## [GOAL OF THE EXERCISE]
Could you repeat exactly the lines from the one containing "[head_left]" through the last line of the records, with no pictures?

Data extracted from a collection
#####

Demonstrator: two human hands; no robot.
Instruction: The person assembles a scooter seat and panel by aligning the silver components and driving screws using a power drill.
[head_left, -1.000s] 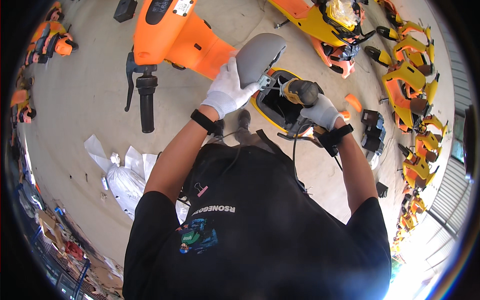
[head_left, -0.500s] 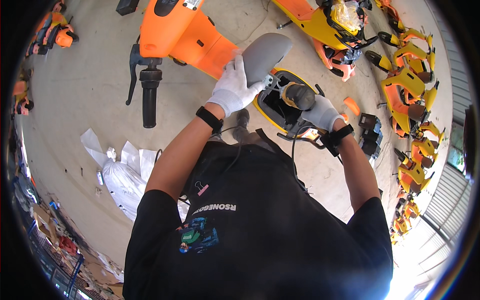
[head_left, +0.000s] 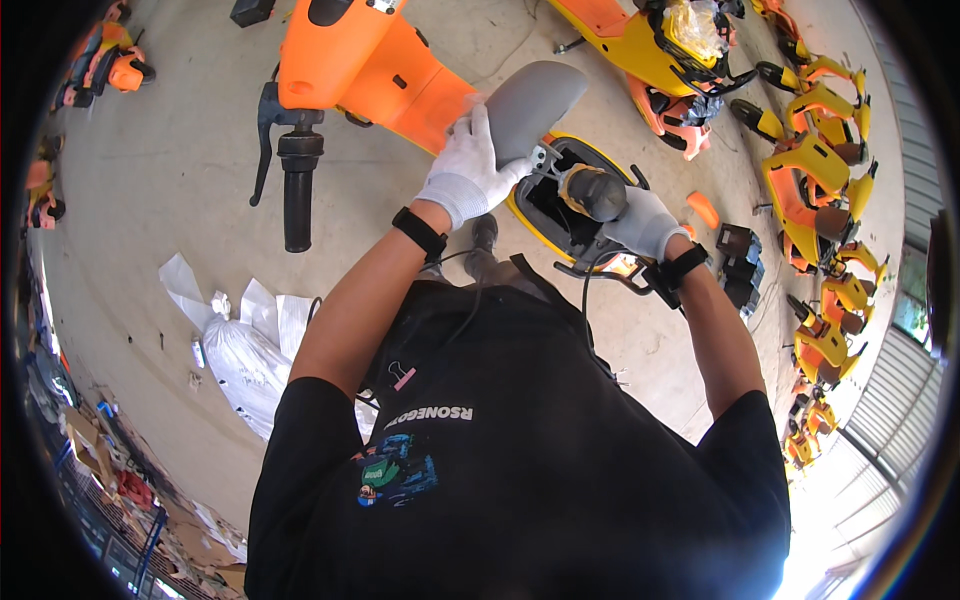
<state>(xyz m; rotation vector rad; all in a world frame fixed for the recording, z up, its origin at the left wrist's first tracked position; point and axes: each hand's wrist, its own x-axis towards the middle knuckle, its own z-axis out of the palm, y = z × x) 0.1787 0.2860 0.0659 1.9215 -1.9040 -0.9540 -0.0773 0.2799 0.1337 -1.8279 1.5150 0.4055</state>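
Note:
My gloved left hand (head_left: 468,172) steadies a raised grey scooter seat (head_left: 540,105). Its fingers lie along the seat's side, and the thumb reaches to a metal hinge bracket (head_left: 541,158) at the seat's end. A power drill (head_left: 598,192) with a dark, rounded back is gripped in my gloved right hand (head_left: 645,224). The drill's front points at the bracket; whether its tip sits in a screw is too small to tell. Below the drill lies the open black storage bin (head_left: 545,210) with a yellow rim. The seat belongs to an orange scooter (head_left: 405,90) ahead of me.
A black handlebar grip (head_left: 297,200) and brake lever stick out at the left. White wrapping (head_left: 245,360) lies on the floor. Black boxes (head_left: 738,262) and an orange panel (head_left: 703,209) rest at the right. Several yellow and orange scooters (head_left: 815,195) stand beyond.
The seat's raised end has shifted very slightly upward in view. Both hands keep their holds, and the drill stays at the bracket.

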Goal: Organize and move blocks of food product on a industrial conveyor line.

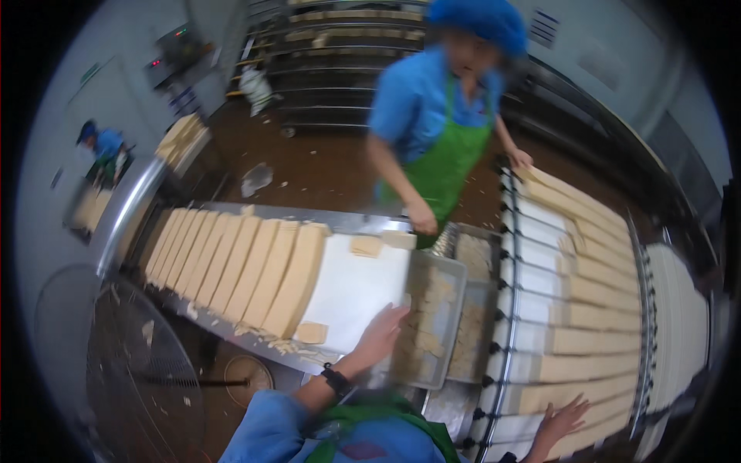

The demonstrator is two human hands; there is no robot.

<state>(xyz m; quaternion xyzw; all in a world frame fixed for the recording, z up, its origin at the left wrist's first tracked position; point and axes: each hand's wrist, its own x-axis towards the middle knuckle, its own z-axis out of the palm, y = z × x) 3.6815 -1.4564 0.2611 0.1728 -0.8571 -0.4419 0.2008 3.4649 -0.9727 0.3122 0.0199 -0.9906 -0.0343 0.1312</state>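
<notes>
My left hand (384,330), with a dark wristband on the wrist, reaches over the near right corner of the white belt (363,282); its fingers are stretched out and nothing shows in them. Small pale tan stacks of dough-like sheets, one near (312,332) and one farther off (365,246), lie on the belt beside long rows of the same sheets (247,266). At the lower right my right hand (566,421) is open, fingers spread, over the nearest pale rows (575,399) on the right-hand conveyor (522,309). I cannot tell whether it touches them.
Across from me a co-worker in a green apron (448,166) has one hand by the left belt's far end and another on the right conveyor. Metal trays (457,339) with scraps stand between the belts. A fan (143,363) is at left, racks (347,85) behind.
</notes>
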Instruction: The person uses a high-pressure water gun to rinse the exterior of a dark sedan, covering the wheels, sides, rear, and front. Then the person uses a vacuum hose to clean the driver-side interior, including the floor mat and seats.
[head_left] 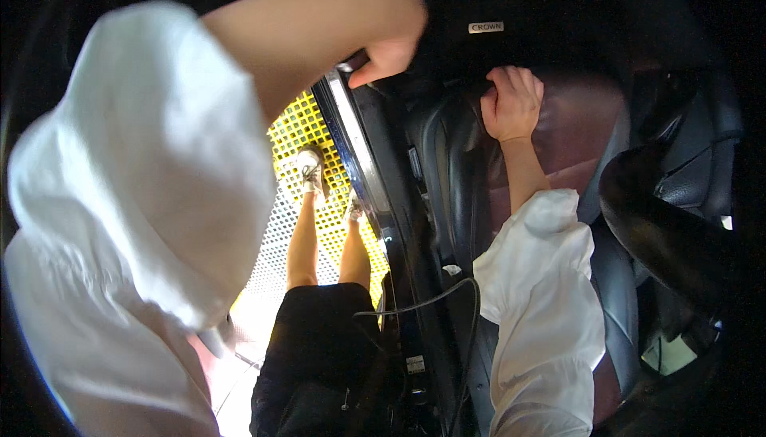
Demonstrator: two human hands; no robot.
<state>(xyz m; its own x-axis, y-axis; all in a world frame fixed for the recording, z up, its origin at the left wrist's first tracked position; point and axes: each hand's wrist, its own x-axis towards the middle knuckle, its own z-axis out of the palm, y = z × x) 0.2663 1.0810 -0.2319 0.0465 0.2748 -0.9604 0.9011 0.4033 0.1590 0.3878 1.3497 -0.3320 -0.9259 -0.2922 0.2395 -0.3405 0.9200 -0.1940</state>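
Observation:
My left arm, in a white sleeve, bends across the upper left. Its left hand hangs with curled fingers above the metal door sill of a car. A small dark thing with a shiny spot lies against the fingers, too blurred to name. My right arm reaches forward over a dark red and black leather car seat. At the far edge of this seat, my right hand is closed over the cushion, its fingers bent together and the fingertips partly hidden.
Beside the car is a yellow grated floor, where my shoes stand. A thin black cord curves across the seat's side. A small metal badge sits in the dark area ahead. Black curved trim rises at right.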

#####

## [FINAL ANSWER]
[head_left] 
Demonstrator: two human hands; no robot.
<state>(xyz m; its own x-axis, y-axis; all in a world frame fixed for the recording, z up, its origin at the left wrist's first tracked position; point and axes: each hand's wrist, its own x-axis towards the middle knuckle, its own z-axis out of the palm, y = z × x) 0.2663 1.0810 -0.2319 0.0465 0.2748 -0.9604 0.9011 0.4033 0.1590 0.3878 1.3497 -0.3320 -0.9259 -0.2922 0.2395 -0.3405 0.9200 -0.1940</state>
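Observation:
My left arm, in a white sleeve, bends across the upper left. Its left hand hangs with curled fingers above the metal door sill of a car. A small dark thing with a shiny spot lies against the fingers, too blurred to name. My right arm reaches forward over a dark red and black leather car seat. At the far edge of this seat, my right hand is closed over the cushion, its fingers bent together and the fingertips partly hidden.
Beside the car is a yellow grated floor, where my shoes stand. A thin black cord curves across the seat's side. A small metal badge sits in the dark area ahead. Black curved trim rises at right.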

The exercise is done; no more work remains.